_What the exercise asks_: In the records below, the line with "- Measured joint" opens the range and the line with "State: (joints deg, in" closes it; print that range exactly and nothing else.
■ ■ ■ ■ ■
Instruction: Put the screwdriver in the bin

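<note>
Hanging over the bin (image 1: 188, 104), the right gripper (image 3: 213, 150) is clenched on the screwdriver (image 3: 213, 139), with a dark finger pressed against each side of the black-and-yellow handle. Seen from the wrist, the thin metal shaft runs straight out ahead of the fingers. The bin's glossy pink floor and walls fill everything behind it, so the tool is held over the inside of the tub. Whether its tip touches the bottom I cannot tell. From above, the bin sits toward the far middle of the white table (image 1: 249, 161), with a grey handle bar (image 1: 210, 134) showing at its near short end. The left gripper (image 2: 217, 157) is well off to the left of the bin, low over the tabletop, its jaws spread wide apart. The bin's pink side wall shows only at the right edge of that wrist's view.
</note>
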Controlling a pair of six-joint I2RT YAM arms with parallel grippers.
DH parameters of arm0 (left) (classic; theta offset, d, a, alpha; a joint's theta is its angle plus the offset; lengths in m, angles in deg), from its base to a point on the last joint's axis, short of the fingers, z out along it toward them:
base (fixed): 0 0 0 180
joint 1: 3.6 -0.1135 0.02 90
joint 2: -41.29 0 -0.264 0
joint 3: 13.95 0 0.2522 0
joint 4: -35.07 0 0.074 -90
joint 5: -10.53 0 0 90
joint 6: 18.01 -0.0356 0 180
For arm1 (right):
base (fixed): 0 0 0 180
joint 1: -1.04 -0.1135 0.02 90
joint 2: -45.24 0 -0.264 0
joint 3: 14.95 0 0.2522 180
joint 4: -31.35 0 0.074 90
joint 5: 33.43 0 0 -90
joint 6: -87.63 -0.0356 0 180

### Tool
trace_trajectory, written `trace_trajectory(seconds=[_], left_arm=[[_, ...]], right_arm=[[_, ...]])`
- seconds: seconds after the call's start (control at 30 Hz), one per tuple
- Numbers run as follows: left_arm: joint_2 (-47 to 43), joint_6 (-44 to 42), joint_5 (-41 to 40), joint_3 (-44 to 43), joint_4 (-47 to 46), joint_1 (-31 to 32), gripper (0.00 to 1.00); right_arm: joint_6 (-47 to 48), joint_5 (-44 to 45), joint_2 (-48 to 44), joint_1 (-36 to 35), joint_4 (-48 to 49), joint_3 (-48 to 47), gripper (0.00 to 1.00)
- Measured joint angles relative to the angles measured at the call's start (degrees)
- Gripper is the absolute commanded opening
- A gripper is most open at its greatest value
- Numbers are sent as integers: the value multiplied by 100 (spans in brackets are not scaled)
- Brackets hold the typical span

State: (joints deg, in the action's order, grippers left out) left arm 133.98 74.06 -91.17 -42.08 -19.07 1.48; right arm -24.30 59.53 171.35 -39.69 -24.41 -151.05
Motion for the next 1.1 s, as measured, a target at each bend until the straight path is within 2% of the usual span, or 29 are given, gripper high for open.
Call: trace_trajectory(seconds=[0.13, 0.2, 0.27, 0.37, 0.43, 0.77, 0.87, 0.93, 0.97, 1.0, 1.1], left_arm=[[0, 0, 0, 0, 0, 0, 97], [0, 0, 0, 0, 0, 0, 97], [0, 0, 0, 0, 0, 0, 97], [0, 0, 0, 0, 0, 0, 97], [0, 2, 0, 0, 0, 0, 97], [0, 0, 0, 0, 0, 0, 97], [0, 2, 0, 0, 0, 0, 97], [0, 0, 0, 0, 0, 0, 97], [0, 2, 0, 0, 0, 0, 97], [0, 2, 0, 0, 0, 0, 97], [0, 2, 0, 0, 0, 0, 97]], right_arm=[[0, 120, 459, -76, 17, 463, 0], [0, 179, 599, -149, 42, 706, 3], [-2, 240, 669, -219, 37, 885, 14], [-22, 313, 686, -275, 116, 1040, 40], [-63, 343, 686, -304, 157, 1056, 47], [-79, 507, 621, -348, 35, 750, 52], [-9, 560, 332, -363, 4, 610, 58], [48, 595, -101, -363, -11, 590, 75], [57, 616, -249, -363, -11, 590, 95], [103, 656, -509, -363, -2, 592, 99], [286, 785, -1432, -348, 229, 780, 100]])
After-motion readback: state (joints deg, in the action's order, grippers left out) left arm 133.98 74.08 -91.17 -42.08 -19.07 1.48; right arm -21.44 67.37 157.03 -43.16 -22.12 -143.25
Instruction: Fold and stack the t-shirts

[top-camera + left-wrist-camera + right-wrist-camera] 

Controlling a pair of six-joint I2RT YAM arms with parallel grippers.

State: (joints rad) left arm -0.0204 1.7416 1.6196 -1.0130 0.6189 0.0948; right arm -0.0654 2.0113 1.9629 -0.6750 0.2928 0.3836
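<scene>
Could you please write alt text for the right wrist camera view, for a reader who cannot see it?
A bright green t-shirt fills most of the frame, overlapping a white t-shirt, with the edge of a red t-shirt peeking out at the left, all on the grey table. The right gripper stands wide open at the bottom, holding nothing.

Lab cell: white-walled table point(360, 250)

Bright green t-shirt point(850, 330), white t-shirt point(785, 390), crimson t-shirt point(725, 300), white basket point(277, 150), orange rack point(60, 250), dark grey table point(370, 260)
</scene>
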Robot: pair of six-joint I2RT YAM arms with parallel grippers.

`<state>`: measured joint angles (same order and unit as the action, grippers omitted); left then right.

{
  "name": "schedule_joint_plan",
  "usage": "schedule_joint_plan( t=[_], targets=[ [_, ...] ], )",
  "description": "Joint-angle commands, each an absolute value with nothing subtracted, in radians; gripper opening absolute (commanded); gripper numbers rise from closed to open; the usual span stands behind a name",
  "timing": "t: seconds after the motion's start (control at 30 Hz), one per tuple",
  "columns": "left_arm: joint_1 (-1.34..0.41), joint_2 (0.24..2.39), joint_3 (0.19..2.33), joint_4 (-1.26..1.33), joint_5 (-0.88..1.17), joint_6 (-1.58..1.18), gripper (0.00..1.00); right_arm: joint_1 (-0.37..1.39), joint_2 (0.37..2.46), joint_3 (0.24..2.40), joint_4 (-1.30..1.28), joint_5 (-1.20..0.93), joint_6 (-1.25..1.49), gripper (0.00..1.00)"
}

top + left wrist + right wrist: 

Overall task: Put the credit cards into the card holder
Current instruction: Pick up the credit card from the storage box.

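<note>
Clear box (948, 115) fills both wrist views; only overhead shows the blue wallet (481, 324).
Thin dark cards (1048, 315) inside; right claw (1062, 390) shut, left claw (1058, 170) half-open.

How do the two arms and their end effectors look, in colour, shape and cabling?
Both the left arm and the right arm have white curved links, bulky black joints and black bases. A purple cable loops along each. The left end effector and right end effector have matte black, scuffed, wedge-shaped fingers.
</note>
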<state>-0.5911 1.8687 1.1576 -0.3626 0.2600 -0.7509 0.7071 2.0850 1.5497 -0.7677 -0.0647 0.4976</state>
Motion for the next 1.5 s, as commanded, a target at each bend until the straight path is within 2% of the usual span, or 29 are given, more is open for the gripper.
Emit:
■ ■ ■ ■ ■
_Task result_:
- Measured joint angles relative to the angles measured at the call's start (degrees)
- Gripper is the absolute commanded opening
- A gripper is most open at its greatest value
- Numbers are sent as integers: the value multiplied by 100 (spans in brackets are not scaled)
- Brackets hold the typical span

State: (joints deg, in the action's order, grippers left out) left arm 133.98 74.06 -91.17 -42.08 -19.07 1.48; right arm -24.30 59.53 171.35 -39.69 -24.41 -151.05

This exercise requires no additional answer.